Pour cela, Jaume Balaguero et Paco Plaza ont écrit une histoire certes classique, mais dont les divers élèments propres à créer la peur sont parfaitement mis en valeur. Que ce soit l’immeuble où se déroule l’action, lieu normalement synonyme de sécurité qui se transforme rapidement en véritable piège à l’ambiance oppressante pour les habitants, ou encore le virus qui frappe au moment où l’on s’y attend le moins (et donc contrairement à 28 Days Later et sa suite, Jaume Balaguero et Paco Plaza ont eu l’intelligence de ne jamais complètement expliciter son origine, ce qui renforce encore le malaise ressenti face à cette menace qu’on ne peut comprendre), tout concourt à faire perdre ses repères au spectateur et à le mettre sous tension durablement.
A cela, il faut ajouter que malgré son classicisme, le scénario de [REC] n’en est pas moins un petit chef-d’œuvre de structure, construit sur une alternance de moments plus ou moins calmes qui permettent de s’attarder sur l’héroïne et la galerie de personnages assez pittoresque habitant l’immeuble, et des instants de tensions souvent surprenants (même si les habitués des films d’horreur sauront en devancer certains, en particulier grâce à quelques indices glissés dans les dialogues), avant de culminer dans une longue séquence finale dont il est impossible de parler sans en gâcher la teneur.

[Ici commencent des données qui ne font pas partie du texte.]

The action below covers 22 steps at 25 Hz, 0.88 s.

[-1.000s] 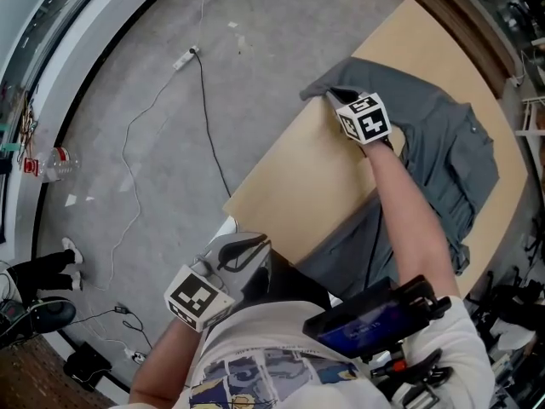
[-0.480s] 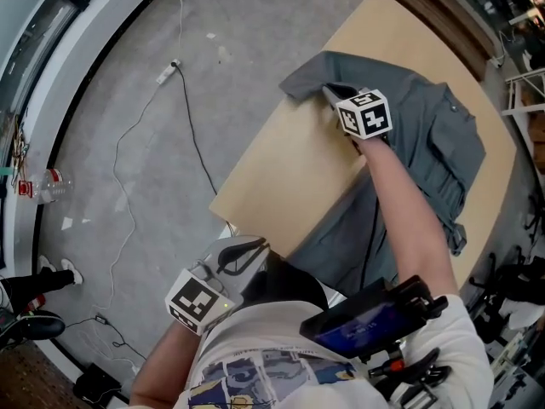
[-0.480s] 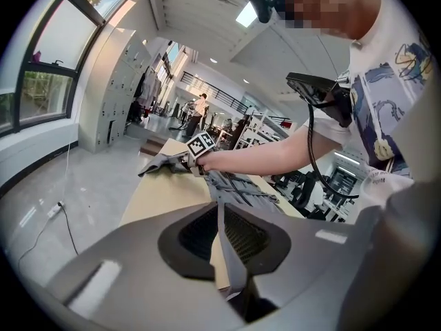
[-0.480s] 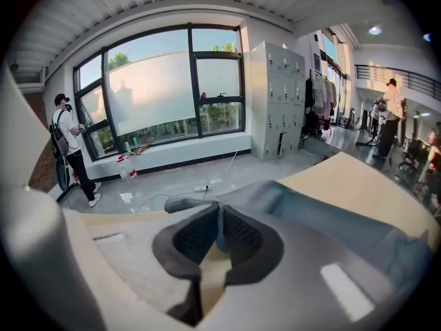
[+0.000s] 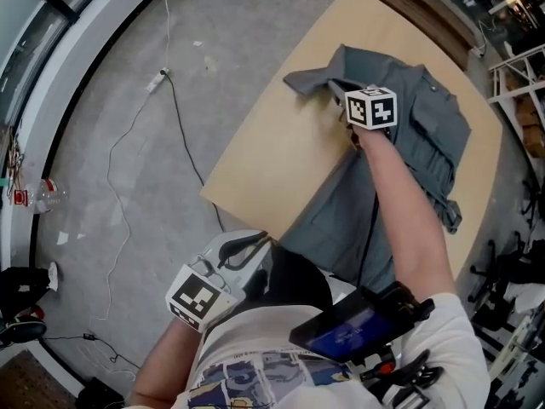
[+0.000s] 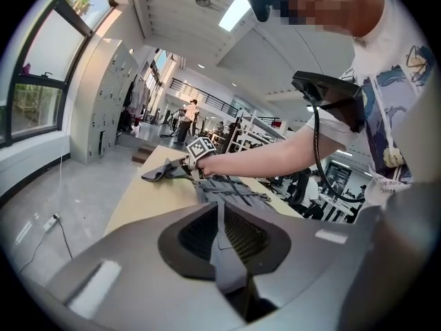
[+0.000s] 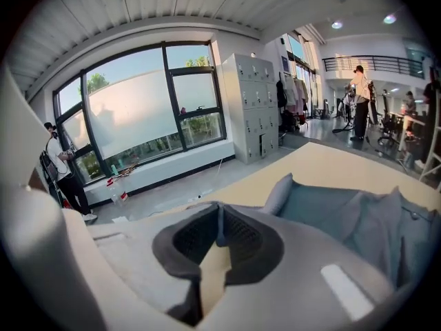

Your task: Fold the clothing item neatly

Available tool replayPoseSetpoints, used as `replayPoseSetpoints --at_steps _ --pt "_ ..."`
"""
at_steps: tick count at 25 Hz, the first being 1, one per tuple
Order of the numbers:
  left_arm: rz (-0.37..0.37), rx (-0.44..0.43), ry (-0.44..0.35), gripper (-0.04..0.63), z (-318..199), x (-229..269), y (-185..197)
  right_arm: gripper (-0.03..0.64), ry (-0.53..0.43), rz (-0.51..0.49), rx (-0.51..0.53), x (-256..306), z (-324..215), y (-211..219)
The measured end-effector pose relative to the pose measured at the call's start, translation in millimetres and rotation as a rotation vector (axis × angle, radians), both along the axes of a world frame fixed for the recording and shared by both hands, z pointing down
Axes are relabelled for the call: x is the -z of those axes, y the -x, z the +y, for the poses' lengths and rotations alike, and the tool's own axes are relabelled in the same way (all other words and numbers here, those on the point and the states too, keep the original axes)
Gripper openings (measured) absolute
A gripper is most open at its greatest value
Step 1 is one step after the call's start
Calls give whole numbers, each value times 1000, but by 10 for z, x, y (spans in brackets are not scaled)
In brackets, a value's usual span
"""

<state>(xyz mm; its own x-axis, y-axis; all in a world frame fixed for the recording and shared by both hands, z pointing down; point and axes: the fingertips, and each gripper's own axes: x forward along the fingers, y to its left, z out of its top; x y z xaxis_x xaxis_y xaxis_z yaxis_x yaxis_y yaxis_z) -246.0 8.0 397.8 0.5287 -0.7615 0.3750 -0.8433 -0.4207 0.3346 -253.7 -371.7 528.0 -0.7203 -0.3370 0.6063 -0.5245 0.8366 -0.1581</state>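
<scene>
Right gripper (image 5: 335, 86) is pinching the shirt (image 5: 430, 135) near the left edge of the desk (image 5: 272, 152); left gripper (image 5: 245, 247) is clamping its overhanging end at the near edge.

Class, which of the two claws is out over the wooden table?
The right claw, at the grey shirt's far corner; the left claw sits off the table, by the person's waist.

shirt (image 5: 426, 135): grey cloth, matt, creased | bench (image 5: 272, 160): pale wood, smooth matt finish noted | floor (image 5: 102, 66): grey, rough, concrete-like | left hand-held gripper (image 6: 222, 226), right hand-held gripper (image 7: 219, 232): matt grey plastic shells, dark textured pads
</scene>
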Motion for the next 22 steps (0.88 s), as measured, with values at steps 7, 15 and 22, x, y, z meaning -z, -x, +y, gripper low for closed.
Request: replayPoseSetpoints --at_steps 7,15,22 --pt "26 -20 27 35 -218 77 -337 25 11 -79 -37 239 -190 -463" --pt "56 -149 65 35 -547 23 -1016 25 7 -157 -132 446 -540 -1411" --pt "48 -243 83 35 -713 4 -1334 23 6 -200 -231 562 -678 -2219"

Toutefois, la grande force de [REC] réside principalement dans sa réalisation en caméra subjective. Tourné comme un reportage télévisuel à l’instar du Projet Blair Witch, jamais le procédé n’a été aussi bien exploité dans le seul but d’immerger le spectateur dans l’histoire. (« Il fallait trouver un moyen pour que le spectateur soit en quelque sorte l’acteur principal de cette histoire, un témoin impuissant des événements horribles qui s’y déroulent. » [1] Jaume Balaguero). Constamment au cœur de l’action, d’une précision chirurgicale dans les cadres et les mouvements, la caméra de [REC] finit presque par se faire oublier au profit de notre propre regard (la voix du caméraman et quelques ellipses brisent parfois le transfert entre les deux), témoin de ce cauchemar ultra réaliste dont il est impossible de deviner la suite et dont nous subissons les événements les plus flippants sans pouvoir y échapper.
Véritable choc de ce début d’année, [REC] est une œuvre brillante, intelligente dans un genre trop souvent miné par la médiocrité, qu’il est donc impératif de découvrir en salle pour en profiter pleinement.
[REC] sort sur les écrans français le mercredi 23 Avril 2008.
Je tiens à remercier Clément Rébillat ainsi que toute l’équipe du Public Système.
[1] Extrait tiré du dossier de presse.